"Les échantillons de sang du chauffeur de Sierre ont été détruits"

Les autorités belges ne sont peu enclines à aider les Pays-Bas à obtenir des échantillons de sang du chauffeur du car transportant des écoliers et leurs accompagnateurs qui a percuté le mur d’un tunnel routier à Sierre (photo), en Suisse, en mars 2012, faisant 28 morts et des blessés. Le ministre de la Justice Koen Geens (CD&V) précise en outre que ces échantillons ont entretemps été détruits. Le ministère néerlandais des Affaires étrangères veut néanmoins effectuer des démarches pour mettre la main sur les échantillons.
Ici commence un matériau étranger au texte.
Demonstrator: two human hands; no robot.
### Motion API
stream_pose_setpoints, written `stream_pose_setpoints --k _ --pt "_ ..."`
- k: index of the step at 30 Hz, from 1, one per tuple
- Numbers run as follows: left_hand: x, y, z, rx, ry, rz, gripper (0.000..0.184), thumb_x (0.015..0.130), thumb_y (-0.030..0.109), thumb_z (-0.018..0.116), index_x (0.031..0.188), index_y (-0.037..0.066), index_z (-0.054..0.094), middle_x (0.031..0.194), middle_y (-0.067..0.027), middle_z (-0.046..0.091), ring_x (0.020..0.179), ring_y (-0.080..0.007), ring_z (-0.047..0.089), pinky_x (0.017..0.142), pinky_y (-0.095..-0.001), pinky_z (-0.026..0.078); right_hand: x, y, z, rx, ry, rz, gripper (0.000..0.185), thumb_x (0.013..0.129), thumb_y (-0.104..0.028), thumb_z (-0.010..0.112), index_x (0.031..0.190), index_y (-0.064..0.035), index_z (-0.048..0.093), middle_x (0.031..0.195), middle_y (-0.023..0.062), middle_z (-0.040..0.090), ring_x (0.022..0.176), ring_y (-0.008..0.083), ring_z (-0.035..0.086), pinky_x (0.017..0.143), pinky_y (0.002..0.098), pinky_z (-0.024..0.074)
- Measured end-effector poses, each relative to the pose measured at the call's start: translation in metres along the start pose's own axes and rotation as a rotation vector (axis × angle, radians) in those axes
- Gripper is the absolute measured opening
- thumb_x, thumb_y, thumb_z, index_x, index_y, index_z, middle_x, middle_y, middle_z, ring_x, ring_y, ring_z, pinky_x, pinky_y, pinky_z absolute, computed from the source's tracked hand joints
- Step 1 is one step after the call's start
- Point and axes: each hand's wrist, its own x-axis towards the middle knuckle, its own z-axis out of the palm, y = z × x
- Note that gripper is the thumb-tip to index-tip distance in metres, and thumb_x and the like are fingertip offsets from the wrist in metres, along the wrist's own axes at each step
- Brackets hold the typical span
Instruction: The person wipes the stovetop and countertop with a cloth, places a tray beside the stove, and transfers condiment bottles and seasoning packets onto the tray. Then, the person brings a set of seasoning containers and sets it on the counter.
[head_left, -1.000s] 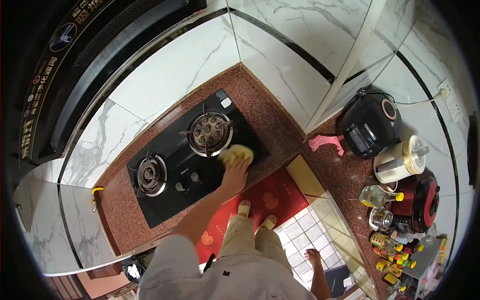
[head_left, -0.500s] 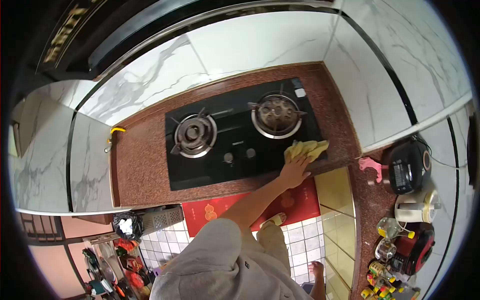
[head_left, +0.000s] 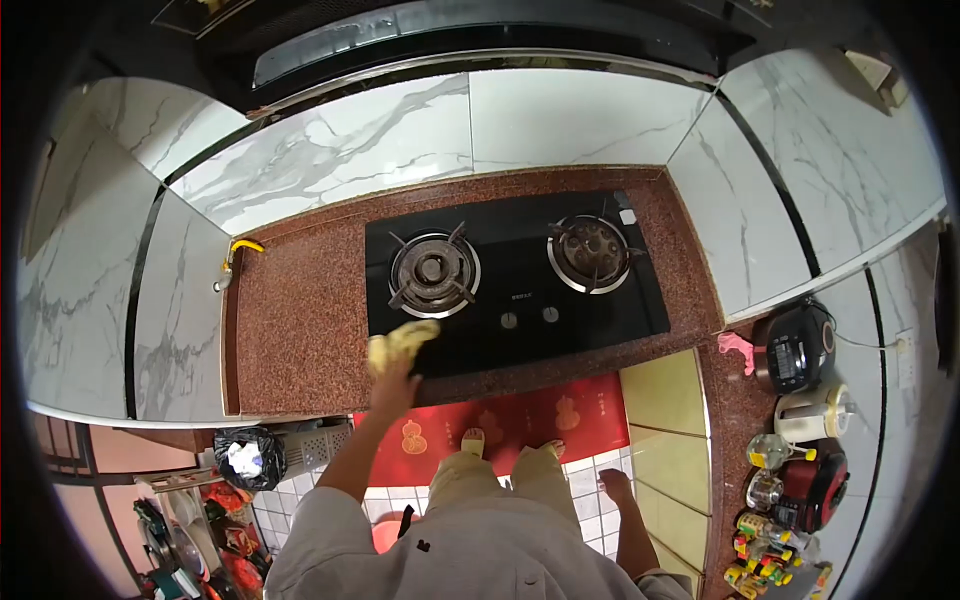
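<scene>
My left hand [head_left: 394, 388] is closed on a yellow cloth [head_left: 402, 342]. The cloth lies over the front left corner of the black glass gas stove [head_left: 440, 352], where it meets the reddish-brown granite counter [head_left: 292, 320]. Behind the cloth stands the left burner [head_left: 432, 268]; the right burner [head_left: 592, 252] and two control knobs are farther right. My right hand [head_left: 617, 486] hangs low at my right side, holding nothing, its fingers loosely apart.
A yellow-handled gas valve [head_left: 245, 245] is at the left wall. On the right counter stand a black cooker [head_left: 795, 350], a cream kettle [head_left: 812, 412] and several bottles [head_left: 765, 550]. A trash bin with a black bag [head_left: 245, 457] is lower left. A red mat [head_left: 515, 425] lies underfoot.
My left hand has swept the cloth from the stove's front right corner to its front left corner. My body and view have shifted; my right hand still hangs at my side.
</scene>
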Motion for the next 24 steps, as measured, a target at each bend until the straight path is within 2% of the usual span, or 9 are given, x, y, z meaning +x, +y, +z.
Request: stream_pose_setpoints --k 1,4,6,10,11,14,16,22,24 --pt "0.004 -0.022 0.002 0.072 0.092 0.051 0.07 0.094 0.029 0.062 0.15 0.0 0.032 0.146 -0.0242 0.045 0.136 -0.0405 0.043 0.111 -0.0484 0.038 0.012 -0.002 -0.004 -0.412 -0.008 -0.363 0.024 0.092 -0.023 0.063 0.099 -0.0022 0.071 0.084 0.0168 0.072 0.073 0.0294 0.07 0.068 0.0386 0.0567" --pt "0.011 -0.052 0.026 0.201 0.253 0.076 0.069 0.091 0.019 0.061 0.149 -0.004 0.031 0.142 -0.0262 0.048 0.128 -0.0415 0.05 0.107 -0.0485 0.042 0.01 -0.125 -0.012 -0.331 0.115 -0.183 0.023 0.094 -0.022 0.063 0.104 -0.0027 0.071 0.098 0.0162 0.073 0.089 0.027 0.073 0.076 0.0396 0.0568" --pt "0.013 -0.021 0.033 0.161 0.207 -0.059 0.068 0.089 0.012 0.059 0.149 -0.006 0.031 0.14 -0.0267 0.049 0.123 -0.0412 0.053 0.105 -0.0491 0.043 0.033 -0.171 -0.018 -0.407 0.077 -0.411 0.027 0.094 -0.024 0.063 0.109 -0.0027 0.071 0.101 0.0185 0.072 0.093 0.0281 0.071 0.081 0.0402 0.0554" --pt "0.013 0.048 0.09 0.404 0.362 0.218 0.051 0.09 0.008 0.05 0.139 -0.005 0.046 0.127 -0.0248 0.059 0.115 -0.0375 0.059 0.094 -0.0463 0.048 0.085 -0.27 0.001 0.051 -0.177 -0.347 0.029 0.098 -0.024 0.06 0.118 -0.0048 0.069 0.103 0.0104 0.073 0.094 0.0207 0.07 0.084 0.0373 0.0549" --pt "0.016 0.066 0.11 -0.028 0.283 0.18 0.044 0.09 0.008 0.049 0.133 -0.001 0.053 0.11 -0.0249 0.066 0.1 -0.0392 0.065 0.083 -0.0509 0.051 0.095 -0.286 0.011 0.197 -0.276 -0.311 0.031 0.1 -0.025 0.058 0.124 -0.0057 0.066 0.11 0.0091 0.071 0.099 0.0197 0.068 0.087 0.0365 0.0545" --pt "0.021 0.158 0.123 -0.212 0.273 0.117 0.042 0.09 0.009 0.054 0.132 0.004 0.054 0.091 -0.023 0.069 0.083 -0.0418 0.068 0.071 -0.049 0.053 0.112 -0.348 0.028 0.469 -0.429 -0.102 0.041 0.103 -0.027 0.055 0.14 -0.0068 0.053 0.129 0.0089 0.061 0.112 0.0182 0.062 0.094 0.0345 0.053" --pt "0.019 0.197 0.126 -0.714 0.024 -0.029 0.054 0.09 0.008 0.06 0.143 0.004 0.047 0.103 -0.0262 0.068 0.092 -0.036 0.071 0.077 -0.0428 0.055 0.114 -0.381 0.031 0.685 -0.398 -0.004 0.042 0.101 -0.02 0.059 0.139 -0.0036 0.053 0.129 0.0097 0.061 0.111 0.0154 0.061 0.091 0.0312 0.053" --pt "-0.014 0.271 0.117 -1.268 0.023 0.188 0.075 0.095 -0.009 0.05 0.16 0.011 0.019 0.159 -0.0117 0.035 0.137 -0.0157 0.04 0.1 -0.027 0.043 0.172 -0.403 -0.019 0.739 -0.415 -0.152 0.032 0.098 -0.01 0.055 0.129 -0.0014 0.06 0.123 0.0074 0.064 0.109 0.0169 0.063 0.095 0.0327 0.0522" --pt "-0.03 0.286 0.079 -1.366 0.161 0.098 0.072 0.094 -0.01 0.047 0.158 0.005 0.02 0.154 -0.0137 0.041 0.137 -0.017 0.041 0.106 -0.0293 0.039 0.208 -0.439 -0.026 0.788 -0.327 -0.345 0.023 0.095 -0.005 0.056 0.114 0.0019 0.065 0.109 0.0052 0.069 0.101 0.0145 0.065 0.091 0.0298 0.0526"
Lundi 13 mars, il y aura exactement cinq ans qu’un car belge transportant des élèves de 6e primaire des écoles Sint-Lambertus à Heverlee (Brabant flamand) et ‘t Stekske à Lommel (Limbourg) - qui rentraient de classes de neige dans le Valais suisse - percutait de plein fouet la paroi d’un tunnel près de Sierre. Sur les 52 occupants du car, 22 élèves, 5 accompagnateurs et le conducteur du car perdaient la vie. L’accident tragique faisait aussi de nombreux blessés. Les victimes étaient tant belges que néerlandaises.

Bien que l’enquête suisse ait été clôturée, le Premier ministre néerlandais, Mark Rutte, demandait en octobre 2016 au gouvernement suisse un échantillon sanguin du chauffeur belge du bus accidenté. Il demandait aussi à la Belgique de soutenir cette démarche.

Mais en réponse à une question parlementaire écrite du député Wouter De Vriendt (Groen), le ministre de la Justice Koen Geens (photo) vient d’indiquer que la requête des Pays-Bas est impossible à satisfaire. Les échantillons de sang du chauffeur ont en effet été détruits.

Dans sa réponse, Koen Geens indique que la Cour suprême suisse a déjà rejeté une demande d'investigations complémentaires, le 27 Juillet 2015, confirmant en appel une décision prise par la cour du canton du Valais du 24 mars 2015. "L'enquête est définitivement close depuis la décision du premier procureur de ce canton le 30 juin 2014", précise Geens.

"L'obtention d'un échantillon de sang d'un tiers à des fins d'enquête est également incompatible tant avec la législation sur l'ADN suisse que la législation belge. La question est également sans objet maintenant que les échantillons de sang prélevés, utilisés dans les études toxicologiques lors de l'autopsie, ont été détruites", conclut Koen Geens.

Défaut génétique ?

Le journal néerlandais Algemeen Dagblad indique cependant que les Pays-Bas n’ont pas l’intention de s’en tenir à cette réponse. Ils veulent entreprendre des démarches juridiques pour obtenir les échantillons. L’information a été confirmée par le ministère néerlandais des Affaires étrangères.

Avec les échantillons, les familles de certaines victimes veulent pouvoir faire analyser si le chauffeur du car ne souffrait pas d’un défaut génétique et aurait fait preuve d’un comportement suicidaire après avoir réduit sa médication.